The call ended, but Olga sat motionless for a long time, staring at the phone. The rain outside grew heavier, the drops drumming against the glass as though trying to break in. She suddenly remembered how, a year earlier, Lyudmila Vasilyevna had called and asked to “borrow” a large sum for repairs at the dacha. Sergei had said then, “Mom is struggling, Dad is sick, let’s help.” Olga had transferred the money, even though she herself had been dreaming of saving for a vacation — her first in many years. The vacation never happened.
The door clicked — Sergei had come home from work. He entered the kitchen, shaking rain from his jacket, and immediately smiled his usual warm smile.
“Hi, darling. How was your day?”
Olga looked at him carefully. He was the same as always: a little tired, but kind, with a faint touch of gray at his temples. They had been together for seven years, five of them married. He never raised his voice, always gave in, always said, “You’re so smart, Olya.”
“Sergei,” she began directly, “your mother just called.”
He froze while hanging up his jacket.
“And?”
“She talked about loans. About the ones you and your father took out for the dacha and the car. And about how you were counting on my money to repay them.”
Sergei lowered his eyes and walked over to the table, sitting down across from her.

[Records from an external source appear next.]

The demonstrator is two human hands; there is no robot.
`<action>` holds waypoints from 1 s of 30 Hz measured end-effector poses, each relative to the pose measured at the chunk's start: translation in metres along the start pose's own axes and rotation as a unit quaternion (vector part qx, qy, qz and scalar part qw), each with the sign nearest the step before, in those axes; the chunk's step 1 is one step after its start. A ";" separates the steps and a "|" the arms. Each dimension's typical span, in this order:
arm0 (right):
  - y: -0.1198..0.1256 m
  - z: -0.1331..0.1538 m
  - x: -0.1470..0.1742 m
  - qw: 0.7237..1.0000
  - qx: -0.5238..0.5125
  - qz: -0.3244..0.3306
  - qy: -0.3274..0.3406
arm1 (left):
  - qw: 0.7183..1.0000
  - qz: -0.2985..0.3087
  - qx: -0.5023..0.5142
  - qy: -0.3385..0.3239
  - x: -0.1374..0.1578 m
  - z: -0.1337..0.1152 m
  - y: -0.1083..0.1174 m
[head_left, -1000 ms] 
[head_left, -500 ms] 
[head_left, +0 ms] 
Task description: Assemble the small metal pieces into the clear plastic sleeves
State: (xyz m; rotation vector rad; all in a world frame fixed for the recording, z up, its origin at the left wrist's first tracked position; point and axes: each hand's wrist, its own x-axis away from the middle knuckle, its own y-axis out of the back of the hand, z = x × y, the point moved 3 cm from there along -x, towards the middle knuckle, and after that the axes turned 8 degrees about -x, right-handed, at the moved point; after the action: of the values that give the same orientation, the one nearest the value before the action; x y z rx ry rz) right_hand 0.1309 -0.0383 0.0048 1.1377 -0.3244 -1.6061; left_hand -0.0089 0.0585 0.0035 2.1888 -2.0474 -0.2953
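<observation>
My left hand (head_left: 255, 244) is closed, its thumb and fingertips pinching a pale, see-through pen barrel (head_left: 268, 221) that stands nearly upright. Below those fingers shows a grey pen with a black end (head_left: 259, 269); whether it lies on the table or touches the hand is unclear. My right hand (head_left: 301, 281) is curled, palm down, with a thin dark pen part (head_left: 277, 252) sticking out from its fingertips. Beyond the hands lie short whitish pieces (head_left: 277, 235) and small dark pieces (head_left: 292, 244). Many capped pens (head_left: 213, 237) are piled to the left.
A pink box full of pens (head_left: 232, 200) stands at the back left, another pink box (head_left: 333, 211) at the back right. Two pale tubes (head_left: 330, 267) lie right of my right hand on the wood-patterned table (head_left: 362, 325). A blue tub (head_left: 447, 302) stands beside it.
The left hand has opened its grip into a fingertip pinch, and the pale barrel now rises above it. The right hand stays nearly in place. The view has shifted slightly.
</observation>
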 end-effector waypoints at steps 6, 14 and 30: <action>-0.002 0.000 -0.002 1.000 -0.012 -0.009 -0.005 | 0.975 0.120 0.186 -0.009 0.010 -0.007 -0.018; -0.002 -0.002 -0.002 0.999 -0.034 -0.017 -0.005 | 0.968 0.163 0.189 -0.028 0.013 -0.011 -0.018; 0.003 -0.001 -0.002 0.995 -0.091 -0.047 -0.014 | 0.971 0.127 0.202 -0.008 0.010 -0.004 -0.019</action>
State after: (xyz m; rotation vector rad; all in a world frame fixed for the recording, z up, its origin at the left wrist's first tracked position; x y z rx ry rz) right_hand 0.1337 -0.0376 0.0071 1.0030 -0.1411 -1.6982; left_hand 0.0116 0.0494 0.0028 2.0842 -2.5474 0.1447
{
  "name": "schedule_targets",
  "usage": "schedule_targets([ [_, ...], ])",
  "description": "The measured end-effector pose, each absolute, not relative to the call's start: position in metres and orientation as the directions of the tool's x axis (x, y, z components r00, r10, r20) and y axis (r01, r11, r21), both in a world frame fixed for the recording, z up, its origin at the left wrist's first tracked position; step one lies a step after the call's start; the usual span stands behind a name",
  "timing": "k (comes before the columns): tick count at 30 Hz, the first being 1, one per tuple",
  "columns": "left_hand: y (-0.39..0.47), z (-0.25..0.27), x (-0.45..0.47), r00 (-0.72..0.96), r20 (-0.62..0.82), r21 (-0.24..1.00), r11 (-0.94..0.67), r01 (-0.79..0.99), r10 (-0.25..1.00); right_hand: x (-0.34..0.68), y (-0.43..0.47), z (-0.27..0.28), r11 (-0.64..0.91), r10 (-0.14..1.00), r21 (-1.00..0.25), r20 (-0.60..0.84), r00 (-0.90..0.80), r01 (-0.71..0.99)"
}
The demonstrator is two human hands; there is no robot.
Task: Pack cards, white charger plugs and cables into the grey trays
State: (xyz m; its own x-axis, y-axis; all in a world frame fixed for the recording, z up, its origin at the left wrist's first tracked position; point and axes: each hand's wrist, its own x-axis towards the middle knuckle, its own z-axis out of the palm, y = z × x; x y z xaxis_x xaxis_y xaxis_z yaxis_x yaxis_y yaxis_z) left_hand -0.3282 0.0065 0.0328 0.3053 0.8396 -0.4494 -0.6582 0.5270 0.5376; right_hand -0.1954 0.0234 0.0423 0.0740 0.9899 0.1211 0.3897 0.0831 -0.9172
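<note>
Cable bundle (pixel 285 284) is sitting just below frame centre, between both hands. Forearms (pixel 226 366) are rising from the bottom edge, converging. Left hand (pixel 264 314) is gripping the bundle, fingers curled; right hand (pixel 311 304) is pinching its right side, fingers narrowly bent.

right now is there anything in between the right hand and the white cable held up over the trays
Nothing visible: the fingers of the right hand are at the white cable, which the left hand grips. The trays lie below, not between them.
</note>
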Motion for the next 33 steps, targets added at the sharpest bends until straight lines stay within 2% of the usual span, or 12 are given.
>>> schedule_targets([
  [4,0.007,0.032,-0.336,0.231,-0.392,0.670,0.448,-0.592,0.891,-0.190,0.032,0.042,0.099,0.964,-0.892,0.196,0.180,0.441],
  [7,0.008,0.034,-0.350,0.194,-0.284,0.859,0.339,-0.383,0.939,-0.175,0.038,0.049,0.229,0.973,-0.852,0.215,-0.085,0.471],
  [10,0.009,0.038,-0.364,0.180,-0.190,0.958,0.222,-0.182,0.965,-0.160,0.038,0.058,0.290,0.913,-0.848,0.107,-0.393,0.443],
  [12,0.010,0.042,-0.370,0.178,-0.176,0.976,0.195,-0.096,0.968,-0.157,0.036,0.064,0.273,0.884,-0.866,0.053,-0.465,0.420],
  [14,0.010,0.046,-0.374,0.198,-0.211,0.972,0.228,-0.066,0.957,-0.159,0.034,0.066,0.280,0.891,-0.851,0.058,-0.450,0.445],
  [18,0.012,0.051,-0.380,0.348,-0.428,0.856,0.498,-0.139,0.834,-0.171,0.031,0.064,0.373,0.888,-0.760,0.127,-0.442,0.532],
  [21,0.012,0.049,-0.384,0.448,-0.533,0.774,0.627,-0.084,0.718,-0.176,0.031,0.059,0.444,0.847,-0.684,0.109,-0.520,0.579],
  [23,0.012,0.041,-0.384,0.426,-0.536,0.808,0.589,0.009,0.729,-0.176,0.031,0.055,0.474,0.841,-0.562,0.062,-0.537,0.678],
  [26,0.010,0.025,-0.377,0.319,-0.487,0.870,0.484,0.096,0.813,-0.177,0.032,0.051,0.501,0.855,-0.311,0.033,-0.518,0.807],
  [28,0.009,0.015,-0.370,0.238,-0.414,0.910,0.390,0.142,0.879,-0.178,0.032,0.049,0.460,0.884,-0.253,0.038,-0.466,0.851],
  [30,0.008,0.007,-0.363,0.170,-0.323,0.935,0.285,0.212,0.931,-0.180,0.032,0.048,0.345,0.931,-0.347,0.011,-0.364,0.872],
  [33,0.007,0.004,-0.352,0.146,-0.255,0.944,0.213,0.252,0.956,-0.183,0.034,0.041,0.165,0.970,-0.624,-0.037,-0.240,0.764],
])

“Yes, we took them… We did. Mom had wanted to fix up the dacha for a long time, and the old car was completely falling apart.”
“Why didn’t you tell me?”
He sighed, rubbing his temples.
“I didn’t want to burden you. You already work so much. Mom said everything was under control, that we’d pay it off little by little.”
“Little by little — at my expense?” Olga felt her voice growing louder. “She said you promised her my help. That I didn’t mind.”

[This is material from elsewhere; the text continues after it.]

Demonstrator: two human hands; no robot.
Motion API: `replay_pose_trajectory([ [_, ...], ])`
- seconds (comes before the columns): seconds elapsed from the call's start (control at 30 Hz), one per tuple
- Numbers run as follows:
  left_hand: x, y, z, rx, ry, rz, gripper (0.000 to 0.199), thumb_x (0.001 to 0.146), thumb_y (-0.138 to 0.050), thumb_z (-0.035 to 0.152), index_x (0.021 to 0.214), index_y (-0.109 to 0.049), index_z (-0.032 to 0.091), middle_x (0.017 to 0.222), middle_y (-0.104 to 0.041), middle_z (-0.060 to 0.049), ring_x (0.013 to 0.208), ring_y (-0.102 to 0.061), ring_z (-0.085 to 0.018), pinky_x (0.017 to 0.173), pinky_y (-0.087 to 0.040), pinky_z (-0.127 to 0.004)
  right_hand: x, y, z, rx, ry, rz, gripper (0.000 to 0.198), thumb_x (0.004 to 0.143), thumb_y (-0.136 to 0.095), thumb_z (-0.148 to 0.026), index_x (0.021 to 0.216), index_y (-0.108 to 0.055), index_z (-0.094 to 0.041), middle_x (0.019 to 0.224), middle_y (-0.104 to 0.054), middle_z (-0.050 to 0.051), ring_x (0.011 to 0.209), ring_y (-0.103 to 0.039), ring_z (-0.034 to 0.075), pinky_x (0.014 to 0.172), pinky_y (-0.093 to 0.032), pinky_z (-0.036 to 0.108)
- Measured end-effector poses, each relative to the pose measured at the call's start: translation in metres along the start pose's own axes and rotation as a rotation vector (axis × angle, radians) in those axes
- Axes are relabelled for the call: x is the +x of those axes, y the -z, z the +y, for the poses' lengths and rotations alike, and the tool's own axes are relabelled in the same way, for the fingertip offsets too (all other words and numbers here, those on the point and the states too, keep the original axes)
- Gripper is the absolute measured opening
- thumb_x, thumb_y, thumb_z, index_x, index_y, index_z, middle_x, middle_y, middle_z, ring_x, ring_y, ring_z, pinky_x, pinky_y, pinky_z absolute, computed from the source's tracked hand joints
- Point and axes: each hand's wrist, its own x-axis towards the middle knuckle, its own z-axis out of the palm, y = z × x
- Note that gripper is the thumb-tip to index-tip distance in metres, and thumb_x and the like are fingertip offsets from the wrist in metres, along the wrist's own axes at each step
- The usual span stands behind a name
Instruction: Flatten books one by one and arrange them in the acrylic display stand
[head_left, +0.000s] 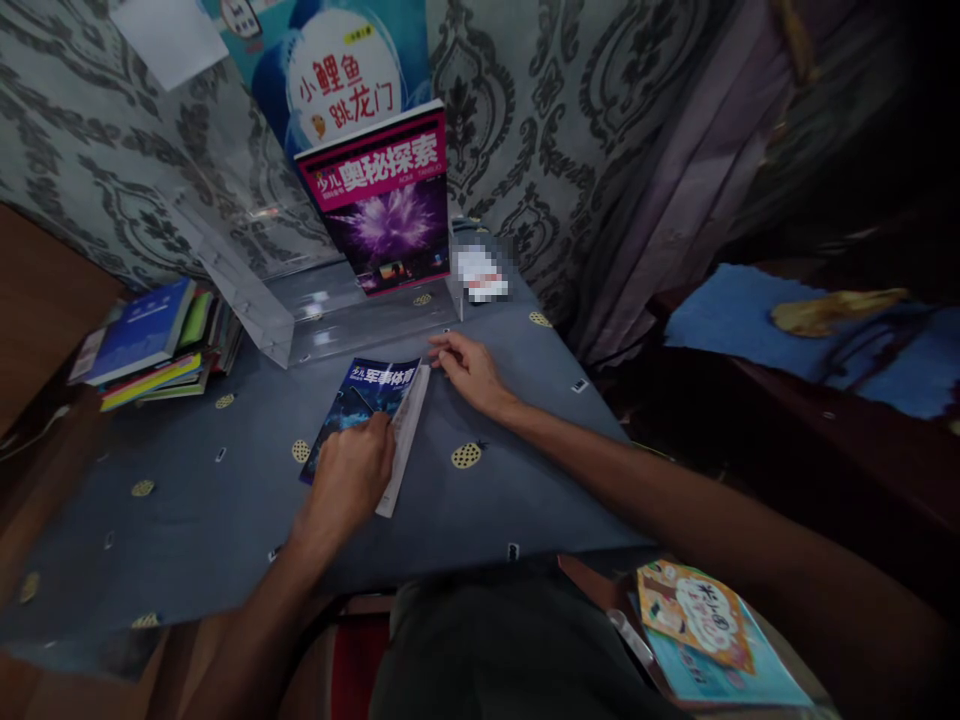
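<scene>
A blue book (pixel 360 392) with white Chinese lettering lies on the cloth-covered table, its white pages (pixel 405 440) showing along the right side. My left hand (pixel 352 460) rests over the lower right part of the cover, its fingers curled at the cover's edge. Just off the book's upper right corner is my right hand (pixel 469 368), fingers loosely bent and apart, with nothing visible in them. Behind the book, a clear acrylic stand (pixel 330 335) holds an upright magenta and purple book (pixel 394 215). A larger teal book (pixel 341 75) stands behind that one.
Several stacked books (pixel 142 330) lie at the table's left. A blurred-out white item (pixel 481 275) sits right of the stand. Low at the right are an orange book (pixel 694 615) and a light-blue one (pixel 720 675). Patterned curtain (pixel 517 100) hangs behind the table (pixel 247 520).
</scene>
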Motion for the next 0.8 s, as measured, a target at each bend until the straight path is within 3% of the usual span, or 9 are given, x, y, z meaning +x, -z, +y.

Sergei looked up at her. There was embarrassment in his eyes, but no repentance.
“Olya, we’re family. You’ve always helped. I thought you understood…”
“Understood what?” She leaned forward. “That my money is a common pot for all of your needs? That I’m supposed to pay for the dacha, the car, everything you decide to buy on credit?”
“It’s not like that,” he tried to take her hand, but she pulled away. “It’s just… Mom is used to us being together. When you came into our family, she accepted you right away. And I thought you also…”
“You thought I would support your parents?” Olga finished for him. “Without a discussion, without my consent?”
Sergei fell silent. Outside, the rain roared, and the kitchen was filled with silence, broken only by the ticking clock.
“I didn’t know you’d take it this way,” he finally said quietly. “For me, helping parents is normal. They raised me, they achieved everything on their own.”
Olga stood up and went to the window. City lights reflected in the puddles; everything looked blurred and unclear.
“Sergei, I help my parents too. But I ask you. We decide together. And here… here everything was decided without me.”
He got up, came up behind her, wanted to hug her, but stopped.
“I’m sorry. I didn’t think it would hurt you so much.”
“Hurt me?” She turned to him. “This isn’t just about being hurt. This is my money, earned by me. I’m not against helping — but I want to know what for and how much. And I want it to be my decision, not someone else’s expectation.”
Sergei nodded, but Olga saw doubt in his eyes. He was used to something else — Mom decides, Mom asks, and he passes it on. And everything keeps turning.
The evening passed quietly. They ate dinner almost in silence, watched some movie without following the plot. Before bed, Sergei tried to bring it up again.
“Mom wants to come tomorrow. To talk.”
Olga froze.
“Why?”
“Well… to discuss everything. She says the two of you alone won’t manage it properly.”
“The two of us?” Olga felt a chill inside. “And what do I have to do with that?”
“You’re part of the family, Olya. She wants us to decide together.”
Olga lay down, turning her back to the wall. Thoughts spun in her head, each more anxious than the last. What would happen tomorrow? What would Lyudmila Vasilyevna say? And most importantly — why had she suddenly begun to feel not like the mistress of this home, but like… some kind of sponsor?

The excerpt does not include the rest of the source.